Amos smiled at Prax’s bemusement. Prax tried not to think about the warm flush he felt inside himself over it.

“Alex is riding some bull.”

“What?”

“He wouldn’t shut up about it,” Amos continued to not explain. “A sacred Martian artificial-grav mechanical bull-shit-riding. Like the cowboys used to do. He’s probably already broke a bone or two.”

Prax could have pointed out that none of it made any more sense, but Amos pressed on. “And Naomi’s out doing belter karaoke… and I think the Cap’s eating the red kibble ghost pepper challenge.”

“I can think of less idiotic ways to kill myself than those peppers.”

“Like?” Amos asked.

“I don’t know… tampering with an atmo-blister, for one.” Prax hadn't meant to say that. It was the drink, he supposed. It had to be.

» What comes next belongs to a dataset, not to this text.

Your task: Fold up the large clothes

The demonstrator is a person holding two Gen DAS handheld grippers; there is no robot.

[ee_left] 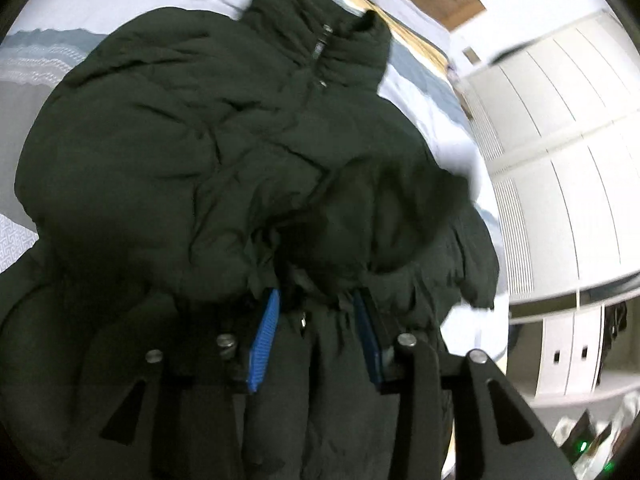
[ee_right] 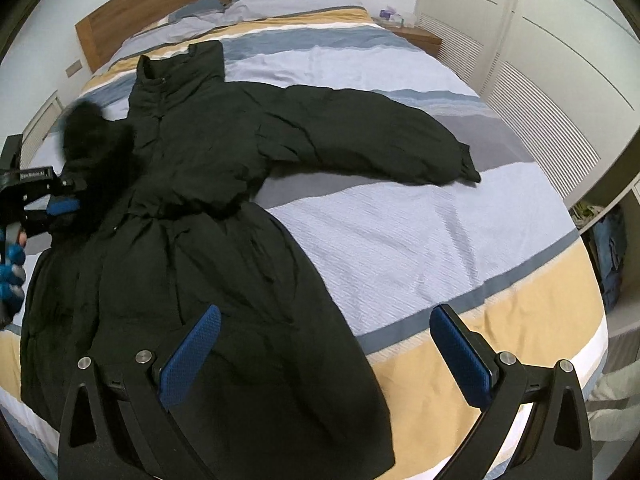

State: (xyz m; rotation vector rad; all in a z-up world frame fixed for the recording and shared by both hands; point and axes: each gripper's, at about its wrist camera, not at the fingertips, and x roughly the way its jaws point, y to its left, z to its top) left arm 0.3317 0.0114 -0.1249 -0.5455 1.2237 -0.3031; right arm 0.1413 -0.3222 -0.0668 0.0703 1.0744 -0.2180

He shook it off. “I still don’t understand what you mean by any of this—”

“Like I said, Alex wouldn’t shut up about the mechanical bull. Said he'd done it before when he was younger. Went on and on about how the closer we get to death, he never stops to think about what he didn’t do, only the things he’d never get to do _again_. So he’s off riding a bull. Naomi is singing her favorite Belter songs. And Cap is trying to win that shirt he lost out on the last time the Cant stopped over these parts.”

“They’re celebrating,” Prax realized. It seemed everyone but him could find a reason to.

“Me on the other hand,” Amos started again. “I can't think of too many creative ways to celebrate. What else is booze and fucking for?”

“Amos—” Prax trailed. The alcohol was already half gone. That just left the one other thing.

“I thought about it,” Amos stood up. The space contracting around him, the world narrowing in on the two of them. “And the only thing I wanna do again—” Amos was on him. Pushing Prax up against the paneling, bodies meeting as Prax angled up, grabbing ahold of Amos.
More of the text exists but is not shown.